In October, plaintiffs' attorney Mike Stefani received thousands of text messages he had been endeavoring to obtain via subpoena—the messages indicated an affair between Kilpatrick and Beatty. A day after he presented the files to the city's attorneys, Kilpatrick announced that he had agreed to settle the case, and the city counsel approved the $8.4 million deal, which included a proviso that Stefani would turn the files over to the mayor. After the Detroit Free Press filed a Michigan Freedom of Information Act (FOIA) request, the proviso was removed from the main settlement document and put into a confidential supplement.

==Discovery of confidential settlement terms and text messages==
The Detroit Free Press and The Detroit News filed a FOIA suit, seeking all settlement-related documents, and, in February 2008, the Michigan Supreme Court ordered the settlement documents be turned over to the plaintiffs.
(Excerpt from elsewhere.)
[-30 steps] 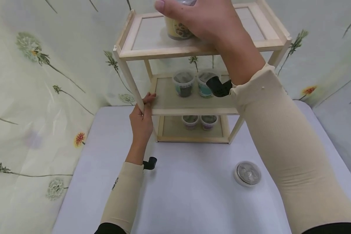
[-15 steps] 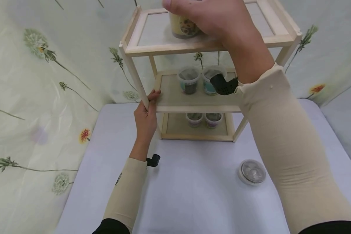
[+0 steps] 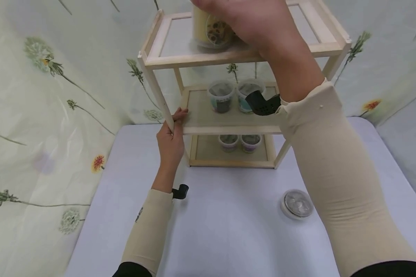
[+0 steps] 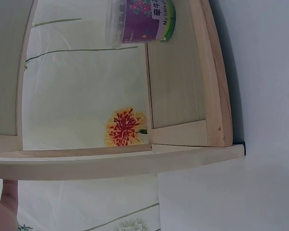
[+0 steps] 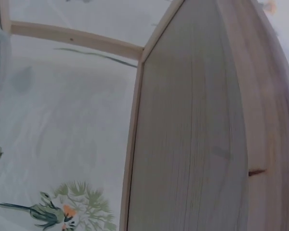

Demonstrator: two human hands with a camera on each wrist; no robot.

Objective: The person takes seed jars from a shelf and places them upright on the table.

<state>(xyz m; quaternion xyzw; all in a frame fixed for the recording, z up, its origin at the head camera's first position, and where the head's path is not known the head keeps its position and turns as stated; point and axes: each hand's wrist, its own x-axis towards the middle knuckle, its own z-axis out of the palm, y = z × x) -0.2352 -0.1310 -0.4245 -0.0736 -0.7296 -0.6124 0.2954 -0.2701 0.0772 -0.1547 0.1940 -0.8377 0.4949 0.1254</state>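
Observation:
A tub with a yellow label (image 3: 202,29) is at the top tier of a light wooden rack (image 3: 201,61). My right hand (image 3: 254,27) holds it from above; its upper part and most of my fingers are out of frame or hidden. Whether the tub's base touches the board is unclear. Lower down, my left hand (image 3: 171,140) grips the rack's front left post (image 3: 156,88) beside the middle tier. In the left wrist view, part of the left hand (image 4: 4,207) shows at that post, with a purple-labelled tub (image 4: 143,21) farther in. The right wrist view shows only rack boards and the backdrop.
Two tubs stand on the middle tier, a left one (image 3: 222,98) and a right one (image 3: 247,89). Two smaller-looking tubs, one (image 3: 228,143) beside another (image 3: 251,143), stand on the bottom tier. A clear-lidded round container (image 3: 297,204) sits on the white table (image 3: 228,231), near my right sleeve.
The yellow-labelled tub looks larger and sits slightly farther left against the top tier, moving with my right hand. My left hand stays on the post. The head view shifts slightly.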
The bulk of the text messages were released in late October 2008 by Circuit Court Judge Timothy Kenny, who instructed that some portions be redacted.
==Repercussions==

Beatty resigned from her position as Kilpatrick's chief of staff. The City Council requested that Kilpatrick resign as mayor and that Governor Granholm use her authority to remove him from office. Granholm said the inquiry was like a trial and that her role would be "functioning in a manner similar to that of a judicial officer." Kilpatrick said he had paid back the $8.4 million through "hard work for the city" and dismissed any intentions of removing himself from office as "political rhetoric". Kilpatrick and Beatty were ultimately charged with several criminal counts, including perjury, and, as part of a plea agreement, Kilpatrick resigned as mayor.